Your task: All of the entries need to be repeated exactly. Leave nothing out.

Data entries:

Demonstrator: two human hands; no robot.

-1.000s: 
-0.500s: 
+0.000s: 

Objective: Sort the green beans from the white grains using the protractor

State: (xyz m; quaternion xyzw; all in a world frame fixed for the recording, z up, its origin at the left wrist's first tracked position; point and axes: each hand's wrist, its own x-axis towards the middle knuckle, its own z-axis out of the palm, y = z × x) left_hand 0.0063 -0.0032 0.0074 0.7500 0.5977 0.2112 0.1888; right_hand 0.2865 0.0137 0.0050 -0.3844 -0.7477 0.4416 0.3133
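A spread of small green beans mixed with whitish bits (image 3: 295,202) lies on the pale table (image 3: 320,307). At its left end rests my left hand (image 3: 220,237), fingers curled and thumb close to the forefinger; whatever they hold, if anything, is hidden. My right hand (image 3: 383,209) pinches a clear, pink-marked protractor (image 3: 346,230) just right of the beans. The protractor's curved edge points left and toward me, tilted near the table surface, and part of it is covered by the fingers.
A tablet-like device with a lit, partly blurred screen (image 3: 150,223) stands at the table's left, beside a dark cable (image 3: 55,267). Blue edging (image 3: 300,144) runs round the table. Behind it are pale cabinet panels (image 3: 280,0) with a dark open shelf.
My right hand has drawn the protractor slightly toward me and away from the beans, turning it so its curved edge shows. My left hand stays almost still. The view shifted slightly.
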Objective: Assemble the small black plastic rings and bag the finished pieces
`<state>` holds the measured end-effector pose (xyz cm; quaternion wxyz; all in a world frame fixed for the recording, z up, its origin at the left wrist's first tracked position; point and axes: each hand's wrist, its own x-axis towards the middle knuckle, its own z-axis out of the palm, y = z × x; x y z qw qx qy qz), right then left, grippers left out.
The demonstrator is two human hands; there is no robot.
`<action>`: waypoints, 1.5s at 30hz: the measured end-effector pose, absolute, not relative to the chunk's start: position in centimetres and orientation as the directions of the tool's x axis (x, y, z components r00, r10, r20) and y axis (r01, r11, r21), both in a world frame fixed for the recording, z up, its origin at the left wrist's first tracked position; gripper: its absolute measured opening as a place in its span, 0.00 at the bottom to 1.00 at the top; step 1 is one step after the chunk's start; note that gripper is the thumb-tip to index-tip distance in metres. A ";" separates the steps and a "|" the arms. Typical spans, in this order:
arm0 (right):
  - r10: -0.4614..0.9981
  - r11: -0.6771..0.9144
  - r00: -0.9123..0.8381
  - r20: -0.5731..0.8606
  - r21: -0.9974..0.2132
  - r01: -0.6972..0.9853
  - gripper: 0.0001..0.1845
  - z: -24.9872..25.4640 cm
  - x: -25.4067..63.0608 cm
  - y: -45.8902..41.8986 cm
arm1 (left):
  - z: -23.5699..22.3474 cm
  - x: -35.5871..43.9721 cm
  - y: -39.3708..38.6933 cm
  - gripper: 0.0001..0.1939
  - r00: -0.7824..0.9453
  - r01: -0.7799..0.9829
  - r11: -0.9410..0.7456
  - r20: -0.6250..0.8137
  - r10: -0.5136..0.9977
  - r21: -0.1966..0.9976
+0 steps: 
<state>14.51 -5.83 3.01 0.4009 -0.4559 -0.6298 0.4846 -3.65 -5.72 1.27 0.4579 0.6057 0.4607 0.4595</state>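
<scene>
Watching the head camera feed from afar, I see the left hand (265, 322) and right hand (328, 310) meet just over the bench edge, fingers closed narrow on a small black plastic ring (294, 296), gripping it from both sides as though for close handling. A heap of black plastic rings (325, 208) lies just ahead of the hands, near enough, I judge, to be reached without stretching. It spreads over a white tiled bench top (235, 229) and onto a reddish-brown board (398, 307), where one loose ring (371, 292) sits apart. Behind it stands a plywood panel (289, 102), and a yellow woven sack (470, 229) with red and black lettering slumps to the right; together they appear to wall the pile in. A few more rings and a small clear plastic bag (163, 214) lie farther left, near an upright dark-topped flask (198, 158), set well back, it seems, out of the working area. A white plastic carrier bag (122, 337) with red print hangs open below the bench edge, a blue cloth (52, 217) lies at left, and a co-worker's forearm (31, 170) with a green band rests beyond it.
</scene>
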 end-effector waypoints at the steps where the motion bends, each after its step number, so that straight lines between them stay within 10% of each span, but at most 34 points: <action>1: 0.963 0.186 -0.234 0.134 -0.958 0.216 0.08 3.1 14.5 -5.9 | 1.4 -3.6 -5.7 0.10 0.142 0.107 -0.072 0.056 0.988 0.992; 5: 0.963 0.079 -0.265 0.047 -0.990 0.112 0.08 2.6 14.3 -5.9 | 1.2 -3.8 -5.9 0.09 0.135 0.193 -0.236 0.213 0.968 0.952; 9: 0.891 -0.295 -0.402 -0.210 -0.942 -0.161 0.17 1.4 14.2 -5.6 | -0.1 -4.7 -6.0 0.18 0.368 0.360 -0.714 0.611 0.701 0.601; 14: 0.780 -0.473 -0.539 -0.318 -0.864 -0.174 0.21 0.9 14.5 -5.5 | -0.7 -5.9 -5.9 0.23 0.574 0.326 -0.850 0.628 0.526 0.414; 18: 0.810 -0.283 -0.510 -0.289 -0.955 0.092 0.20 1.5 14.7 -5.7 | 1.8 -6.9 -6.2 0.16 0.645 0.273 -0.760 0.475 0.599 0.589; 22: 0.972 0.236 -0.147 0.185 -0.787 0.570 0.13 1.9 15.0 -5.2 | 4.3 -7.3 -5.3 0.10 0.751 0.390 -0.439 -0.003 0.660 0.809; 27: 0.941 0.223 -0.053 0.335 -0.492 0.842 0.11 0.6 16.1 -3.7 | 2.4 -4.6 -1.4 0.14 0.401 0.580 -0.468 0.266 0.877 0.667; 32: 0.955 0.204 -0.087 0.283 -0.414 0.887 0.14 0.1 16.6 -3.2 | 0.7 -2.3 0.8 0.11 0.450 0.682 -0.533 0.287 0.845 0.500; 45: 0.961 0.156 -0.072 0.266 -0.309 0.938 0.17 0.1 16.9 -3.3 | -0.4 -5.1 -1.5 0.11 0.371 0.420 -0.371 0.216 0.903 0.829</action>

Task answer:
Demonstrator: two human hands; no robot.

-1.000s: 
-0.500s: 
+0.000s: 

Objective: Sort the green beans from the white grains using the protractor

State: (xyz m; quaternion xyzw; all in a world frame fixed for the recording, z up, its origin at the left wrist's first tracked position; point and axes: each hand's wrist, its own x-axis towards the middle knuckle, its own z-axis out of the palm, y = z × x) left_hand 0.0063 -0.0032 0.0074 0.7500 0.5977 0.2112 0.1888; right_hand 0.2865 0.0137 0.0050 -0.3844 -0.7477 0.4416 0.3133
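A spread of small green beans mixed with whitish bits (image 3: 295,202) lies on the pale table (image 3: 320,307). At its left end rests my left hand (image 3: 220,237), fingers curled and thumb close to the forefinger; whatever they hold, if anything, is hidden. My right hand (image 3: 383,209) pinches a clear, pink-marked protractor (image 3: 346,230) just right of the beans. The protractor's curved edge points left and toward me, tilted near the table surface, and part of it is covered by the fingers.
A tablet-like device with a lit, partly blurred screen (image 3: 150,223) stands at the table's left, beside a dark cable (image 3: 55,267). Blue edging (image 3: 300,144) runs round the table. Behind it are pale cabinet panels (image 3: 280,0) with a dark open shelf.
My right hand has drawn the protractor slightly toward me and away from the beans, turning it so its curved edge shows. My left hand stays almost still. The view shifted slightly.
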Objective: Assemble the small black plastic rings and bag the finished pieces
`<state>` holds the measured end-effector pose (xyz cm; quaternion wxyz; all in a world frame fixed for the recording, z up, its origin at the left wrist's first tracked position; point and axes: each hand's wrist, its own x-axis towards the middle knuckle, its own z-axis out of the palm, y = z × x; x y z qw qx qy qz), right then left, grippers left out.
The demonstrator is two human hands; there is no robot.
`<action>`: waypoints, 1.5s at 30hz: the measured end-effector pose, absolute, not relative to the chunk's start: position in centimetres and orientation as the directions of the tool's x axis (x, y, z components r00, r10, r20) and y axis (r01, r11, r21), both in a world frame fixed for the recording, z up, its origin at the left wrist's first tracked position; gripper: its absolute measured opening as a place in its span, 0.00 at the bottom to 1.00 at the top; step 1 is one step after the chunk's start; note that gripper is the thumb-tip to index-tip distance in metres. A ";" separates the steps and a "|" the arms. Typical spans, in this order:
arm0 (right):
  - r10: -0.4614..0.9981
  - r11: -0.6771..0.9144
  - r00: -0.9123..0.8381
  - r20: -0.5731..0.8606
  - r21: -0.9974..0.2132
  - r01: -0.6972..0.9853
  - gripper: 0.0001..0.1845
  - z: -24.9872..25.4640 cm
  - x: -25.4067..63.0608 cm
  - y: -45.8902..41.8986 cm
arm1 (left):
  - z: -23.5699..22.3474 cm
  - x: -35.5871..43.9721 cm
  - y: -39.3708..38.6933 cm
  - gripper: 0.0001..0.1939
  - r00: -0.7824..0.9453
  - r01: -0.7799..0.9829
  - r11: -0.9410..0.7456
  - r20: -0.6250..0.8137
  - r10: -0.5136..0.9977
  - r21: -0.1966..0.9976
+0 steps: 
<state>14.51 -5.83 3.01 0.4009 -0.4559 -0.6298 0.4846 -3.65 -5.72 1.27 0.4579 0.6057 0.4607 0.4595</state>
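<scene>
Watching the head camera feed from afar, I see the left hand (265, 322) and right hand (328, 310) meet just over the bench edge, fingers closed narrow on a small black plastic ring (294, 296), gripping it from both sides as though for close handling. A heap of black plastic rings (325, 208) lies just ahead of the hands, near enough, I judge, to be reached without stretching. It spreads over a white tiled bench top (235, 229) and onto a reddish-brown board (398, 307), where one loose ring (371, 292) sits apart. Behind it stands a plywood panel (289, 102), and a yellow woven sack (470, 229) with red and black lettering slumps to the right; together they appear to wall the pile in. A few more rings and a small clear plastic bag (163, 214) lie farther left, near an upright dark-topped flask (198, 158), set well back, it seems, out of the working area. A white plastic carrier bag (122, 337) with red print hangs open below the bench edge, a blue cloth (52, 217) lies at left, and a co-worker's forearm (31, 170) with a green band rests beyond it.
</scene>
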 end-effector waypoints at the steps where the motion bends, each after its step number, so that straight lines between them stay within 10% of each span, but at most 34 points: <action>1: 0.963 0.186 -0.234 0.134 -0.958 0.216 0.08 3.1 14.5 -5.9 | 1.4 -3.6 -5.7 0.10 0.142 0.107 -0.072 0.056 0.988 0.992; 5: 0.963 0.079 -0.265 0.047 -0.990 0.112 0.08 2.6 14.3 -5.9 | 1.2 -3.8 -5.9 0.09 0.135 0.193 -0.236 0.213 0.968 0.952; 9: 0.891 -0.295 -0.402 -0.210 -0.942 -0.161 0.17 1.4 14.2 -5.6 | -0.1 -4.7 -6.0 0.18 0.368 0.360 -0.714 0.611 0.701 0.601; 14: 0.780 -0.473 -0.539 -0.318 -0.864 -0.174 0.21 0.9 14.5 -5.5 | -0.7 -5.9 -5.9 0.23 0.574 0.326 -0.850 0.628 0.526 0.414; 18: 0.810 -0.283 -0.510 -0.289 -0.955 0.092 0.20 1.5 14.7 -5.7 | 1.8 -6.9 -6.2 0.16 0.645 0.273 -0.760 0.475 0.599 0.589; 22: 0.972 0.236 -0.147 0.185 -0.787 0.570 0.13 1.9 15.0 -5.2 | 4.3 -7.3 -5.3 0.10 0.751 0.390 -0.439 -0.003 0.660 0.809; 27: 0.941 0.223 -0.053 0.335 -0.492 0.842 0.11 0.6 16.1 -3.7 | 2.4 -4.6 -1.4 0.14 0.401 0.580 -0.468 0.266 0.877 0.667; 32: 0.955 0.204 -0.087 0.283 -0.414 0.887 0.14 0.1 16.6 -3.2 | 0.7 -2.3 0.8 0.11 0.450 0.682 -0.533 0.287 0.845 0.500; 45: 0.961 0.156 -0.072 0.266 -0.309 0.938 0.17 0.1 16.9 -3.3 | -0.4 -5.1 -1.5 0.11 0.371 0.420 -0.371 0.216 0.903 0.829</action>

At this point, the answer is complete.